Hon. Thomas Cadogan
1752-1782. Born on 7 February 1752, he was the third son of the Whig politician Charles Sloane, the 1st Earl Cadogan, and his wife, Hon. Frances Bromley, daughter of the 1st Baron Montfort. He was the half-brother of Admiral Earl Cadogan, who was born in May 1783, eight months after Thomas’ Cadogan’s death.

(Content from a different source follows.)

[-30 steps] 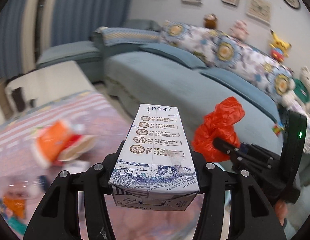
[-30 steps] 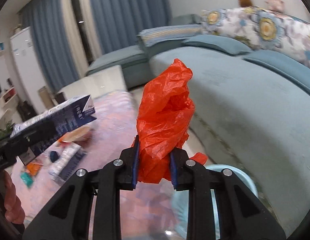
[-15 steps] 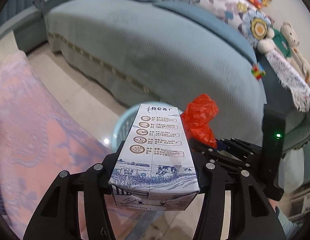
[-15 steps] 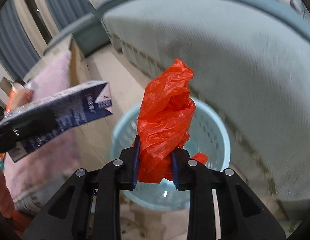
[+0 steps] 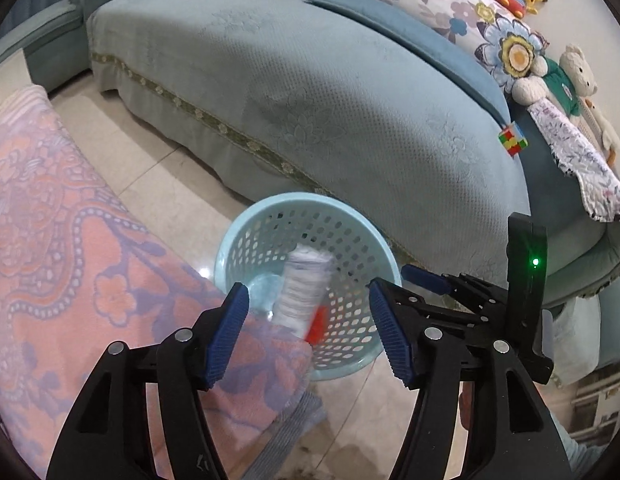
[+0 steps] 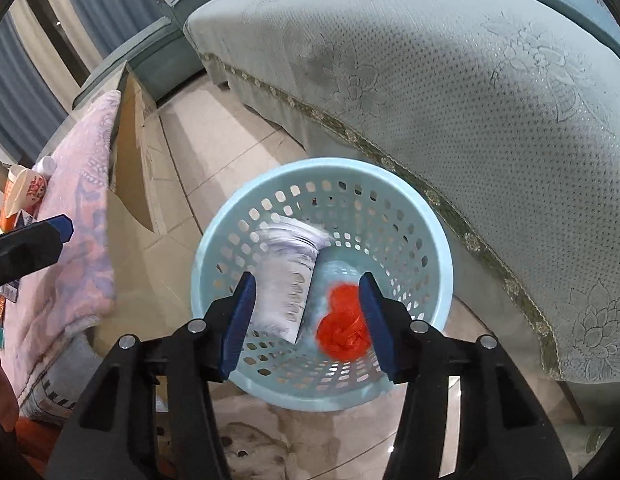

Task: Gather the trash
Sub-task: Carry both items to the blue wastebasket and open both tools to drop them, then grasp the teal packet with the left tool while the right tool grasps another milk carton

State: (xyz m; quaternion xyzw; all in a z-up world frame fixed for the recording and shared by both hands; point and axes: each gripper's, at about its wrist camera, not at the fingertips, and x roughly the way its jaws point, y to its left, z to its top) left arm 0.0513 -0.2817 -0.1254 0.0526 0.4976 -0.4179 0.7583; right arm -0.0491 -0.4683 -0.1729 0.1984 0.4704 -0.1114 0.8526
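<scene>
Right wrist view showed the drop step: the right claw [image 6: 308, 314] gaped empty above the basket [image 6: 437, 236], with the milk carton [image 6: 288, 276] and red bag [image 6: 341, 330] inside. At 9 o'clock, the left claw [image 5: 308, 330] was likewise spread wide. Next move, I judged: return to the surface [image 6: 82, 208] for remaining trash [image 6: 24, 196].

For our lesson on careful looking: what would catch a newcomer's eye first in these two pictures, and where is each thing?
First, the pale blue basket on the tiled floor beside the sofa, with a blurred white milk carton and a crumpled red bag inside it. Next, the left claw and the right claw, both wide open above the basket. In the left view, a bright cube lies on the sofa's seat.
</scene>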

Cadogan was commissioned lieutenant on 26 July 1770 and promoted commander on 11 November 1776. From March 1777 he commanded the sloop Porcupine 16 on the Jamaican station. Whilst escorting a large convoy in August his vessel was struck by lighting and set afire, but despite the near proximity of the convoy it was a passing schooner which responded to his signals of distress and took him in tow. After reaching St. Augustine Cadogan converted his sloop into a brig prior to making the best of his way to Jamaica.

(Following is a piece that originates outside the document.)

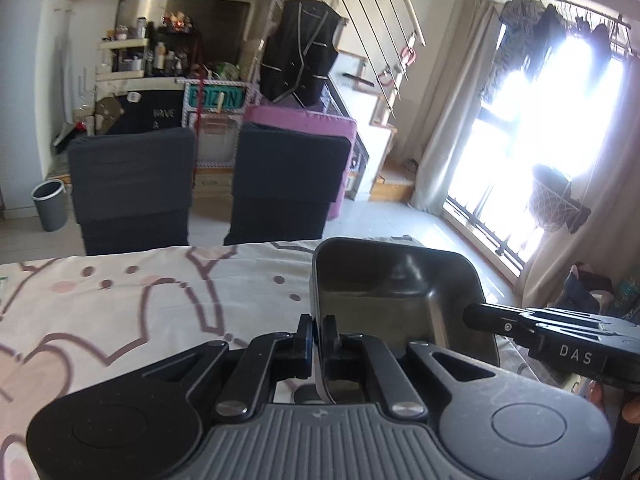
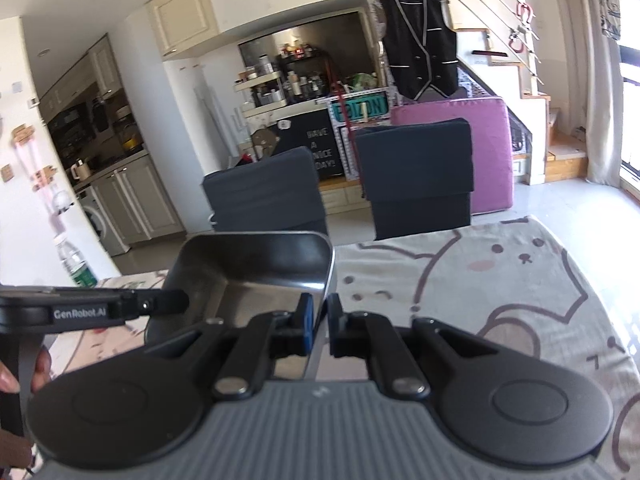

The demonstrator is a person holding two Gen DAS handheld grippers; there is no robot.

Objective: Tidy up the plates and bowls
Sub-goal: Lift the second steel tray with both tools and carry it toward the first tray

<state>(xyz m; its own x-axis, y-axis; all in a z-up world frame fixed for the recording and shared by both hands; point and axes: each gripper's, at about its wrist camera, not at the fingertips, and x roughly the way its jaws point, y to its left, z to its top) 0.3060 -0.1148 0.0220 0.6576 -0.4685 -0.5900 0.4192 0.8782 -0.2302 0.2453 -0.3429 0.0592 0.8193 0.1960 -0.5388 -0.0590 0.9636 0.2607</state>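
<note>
The left wrist view is taken from just behind the left gripper (image 1: 318,338), angled down and across a cartoon-printed tablecloth (image 1: 120,300); the right wrist view is set likewise behind the right gripper (image 2: 318,320). Shared by both, close in at centre frame, is a square stainless-steel bowl (image 1: 396,292) (image 2: 256,268), with two dark fabric-covered chairs (image 1: 132,184) (image 2: 416,168) beyond.

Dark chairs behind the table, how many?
2. One chair on the left, the other chair on the right, side by side at the table's far edge. More may be out of view.
</note>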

He was posted captain on 20 February 1779 and succeeded Captain Henry Bellew upon the French built Licorne 36, which vessel had been captured by the Channel fleet in the previous June. She took the French privateer Audacieuse 24 after a half-hour engagement on 31 May 1779 whilst escorting a convoy out to Newfoundland, inflicting casualties of twenty-two men killed and seventeen wounded for the return of one man wounded. Having lost her convoy in a gale on 15 June she then captured he General Sullivan 24 near St. Johns four days later.
The Licorne was copper-bottomeded at Chatham in the early part of 1780, and she was in company with the Prudente 36, Captain Hon. William Waldegrave, at the capture of the French frigate Capricieuse 32 on 5 July 1780, this vessel being set alight and destroyed. During August he joined Captain John MacBride of the Bienfaisant 64 who had been ordered to take in convoy a fleet of some hundred vessels at Cork, and after witnessing the capture of the French privateer Comte d’Artois on 13 August he sailed to the Leeward Islands in December.
During 1781 he served on the Jamaican station, and following the Battle of the Saintes on 12 April 1782 he was ordered to commission the prize ship Glorieux 74. This was one of many vessels that fell victim to the hurricane of 16 September 1782, going down two days later off Newfoundland when returning from Jamaica with the loss of all hands.